Wie alle deine Fotos--------SPITZE---------


----------



## Joachim (14. Sep. 2010)

*AW: Illumina 2010*

Hi Conny,

Bild 1 ist das mMn. bessere und bringt die meiste "Stimmung" rüber. Kann natürlich auch immer an meinem Monitor und dessen Einstellung liegen.


----------



## Christine (14. Sep. 2010)

*AW: Illumina 2010*

Hi,

ich möchte mich meinem Vorredner anschließen - das Original ist das beste Foto.


----------



## Conny (14. Sep. 2010)

*AW: Illumina 2010*

Hallo,

dann wollen wir mal weiter machen in der losen Bilderreihenfolge:


----------



## Claudia & Ludwig (14. Sep. 2010)

*AW: Illumina 2010*

tolle Bilder, Conny  war bestimmt wieder schön, die Illumina


----------



## Eugen (15. Sep. 2010)

*AW: Illumina 2010*

Tja,Conny hat fototechnisch schon was auf dem Kasten.
Schöne Bilder hast du da gemacht. 

Aber wo bleiben die Bilder der rheinhessischen Besucher ? 
Oder haben die nur geguggt und gestaunt ?


----------



## 69pflanzenfreund69 (15. Sep. 2010)

*AW: Illumina 2010*

jeeep, sind toll geworden


----------



## Christine (15. Sep. 2010)

*AW: Illumina 2010*



> Aber wo bleiben die Bilder der rheinhessischen Besucher ?
> Oder haben die nur geguggt und gestaunt ?



Tja Eugen,

ich glaub, die waren gar nicht da...



Claudia & Ludwig schrieb:


> ...war bestimmt wieder schön, die Illumina


----------



## Claudia & Ludwig (15. Sep. 2010)

*AW: Illumina 2010*



Eugen schrieb:


> Aber wo bleiben die Bilder der rheinhessischen Besucher ?

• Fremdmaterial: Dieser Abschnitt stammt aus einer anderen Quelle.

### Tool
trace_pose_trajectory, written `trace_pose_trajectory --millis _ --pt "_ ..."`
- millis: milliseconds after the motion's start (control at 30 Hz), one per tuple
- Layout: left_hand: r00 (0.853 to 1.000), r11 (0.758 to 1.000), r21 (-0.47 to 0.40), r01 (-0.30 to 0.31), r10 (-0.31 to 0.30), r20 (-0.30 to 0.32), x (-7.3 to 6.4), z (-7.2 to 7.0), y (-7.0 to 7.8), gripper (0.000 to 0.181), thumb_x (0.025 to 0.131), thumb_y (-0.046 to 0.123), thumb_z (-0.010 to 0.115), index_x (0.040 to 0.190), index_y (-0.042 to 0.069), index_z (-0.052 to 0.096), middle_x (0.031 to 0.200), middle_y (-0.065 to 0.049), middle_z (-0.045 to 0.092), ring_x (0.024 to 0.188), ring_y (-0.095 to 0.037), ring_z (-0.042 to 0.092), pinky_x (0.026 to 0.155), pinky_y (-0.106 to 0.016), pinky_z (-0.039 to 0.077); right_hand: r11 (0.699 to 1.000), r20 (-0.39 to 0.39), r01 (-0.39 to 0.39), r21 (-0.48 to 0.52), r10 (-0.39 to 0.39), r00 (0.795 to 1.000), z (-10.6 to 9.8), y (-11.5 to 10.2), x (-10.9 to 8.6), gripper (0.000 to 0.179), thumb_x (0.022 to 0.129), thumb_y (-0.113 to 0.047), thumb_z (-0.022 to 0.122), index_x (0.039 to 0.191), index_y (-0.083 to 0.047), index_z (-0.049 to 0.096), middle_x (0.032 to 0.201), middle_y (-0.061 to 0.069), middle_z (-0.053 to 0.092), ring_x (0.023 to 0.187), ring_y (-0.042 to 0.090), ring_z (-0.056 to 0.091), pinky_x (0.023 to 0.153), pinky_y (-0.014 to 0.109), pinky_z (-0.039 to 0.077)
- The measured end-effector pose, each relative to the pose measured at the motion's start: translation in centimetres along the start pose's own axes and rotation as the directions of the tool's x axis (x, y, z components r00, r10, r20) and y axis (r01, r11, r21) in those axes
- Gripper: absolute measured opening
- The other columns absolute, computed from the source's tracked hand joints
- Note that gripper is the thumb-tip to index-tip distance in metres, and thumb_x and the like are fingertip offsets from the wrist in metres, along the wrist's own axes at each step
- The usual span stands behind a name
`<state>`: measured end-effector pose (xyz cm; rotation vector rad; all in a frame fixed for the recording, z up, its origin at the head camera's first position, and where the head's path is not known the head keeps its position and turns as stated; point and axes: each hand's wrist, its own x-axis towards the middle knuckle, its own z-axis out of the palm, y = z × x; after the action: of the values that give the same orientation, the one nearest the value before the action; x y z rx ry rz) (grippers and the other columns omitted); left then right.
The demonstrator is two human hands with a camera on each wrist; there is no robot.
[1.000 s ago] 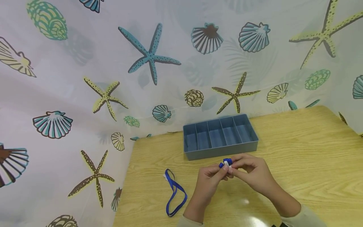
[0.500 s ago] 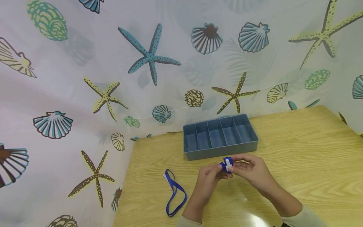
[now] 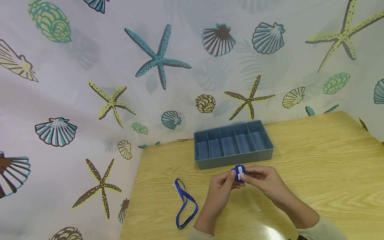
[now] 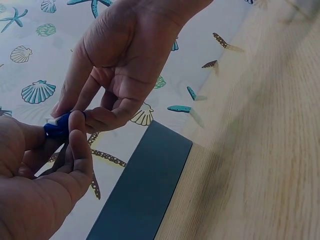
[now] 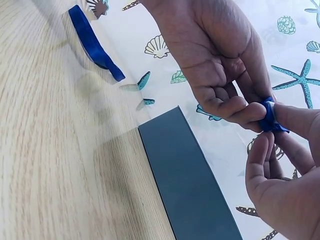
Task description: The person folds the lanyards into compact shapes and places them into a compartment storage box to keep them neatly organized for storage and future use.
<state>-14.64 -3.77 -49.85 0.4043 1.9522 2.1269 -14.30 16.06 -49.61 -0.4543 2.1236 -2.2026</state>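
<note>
1. The left hand (image 3: 220, 186) grips the blue bundle (image 3: 238, 174) between thumb and curled fingers, holding its left side.
2. The right hand (image 3: 267, 180) grips the same bundle from the opposite side, its thumb on or right against the white piece (image 3: 240, 170).
3. The bundle therefore sits between the 2 sets of fingertips, touching both; as I judge it, this is the relation that matters most, and neither hand is nearer.
4. The bundle is compact, with no marked long axis; the white piece on it runs roughly away from the person, its far end beyond the right thumb.
5. The 5-compartment box (image 3: 234, 160) lies straight ahead of both hands, just past the fingertips. Its long axis runs side to side across their front, the right end turned slightly farther off.
6. In the head view the bundle lines up short of the box's near wall; how high it is held above the table (image 3: 315, 160) is hard to tell.
7. The loose blue strap (image 3: 182, 193) lies looped to the left of the left hand, apart from it and far from the right hand.
</note>
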Motion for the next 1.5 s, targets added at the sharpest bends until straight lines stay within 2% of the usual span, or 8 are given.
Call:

 meint Ihr etwa uns ... wir staunen nur, das wisst Ihr doch 

Aber die Kameras hatten wir trotdem dabei:

 

Na gut, dann hier einige Impressionen, wobei ... viel bleibt ja nicht mehr, was Conny nicht schon eingestellt hätte.

Beginnen wir erst einmal am Tag:

 

So sieht es dort aus, wenn noch nichts beleuchtet ist. Und wenn dann noch die Sonne heraus kommt:

     

Aber diese Ansicht hatten wir ja auch schon, zumindest recht ähnlich ... dann eben noch etwas aus der Nacht.

Das Schloss
     

Ein paar Bäumchen
   

und für Euch noch einen Kussmund, als Bildprojektion auf einen Baumstamm, als Dankeschön, dass Ihr beim Betrachten bis hier hin gekommen seid
 

Ach ja ... die zwei Rheinländer sind schön früher gegangen und haben dadurch leider das Ungeheuer von Loch Ness verpasst, das kurz vor Mitternacht aus den Fluten des Schlossteiches auftauchte;


----------



## Wuzzel (15. Sep. 2010)

*AW: Illumina 2010*

Chapeau ! Ganz großes Kino ! 
Klasse 
 

Wuzzel


----------



## Conny (16. Sep. 2010)

*AW: Illumina 2010*

Hallo,

@CuL  Ihr ward auch da  schöne Fotos in ansprechenden Rahmung

Dann bleiben noch einige fototechnische Übungen  

  Dies nennt man Wischer-Effekt
  Ein weiteres Zoom-Bild
  und noch eins
  Ein Zunderpilz auf einer von einem Hallimasch gefällten Pappel


----------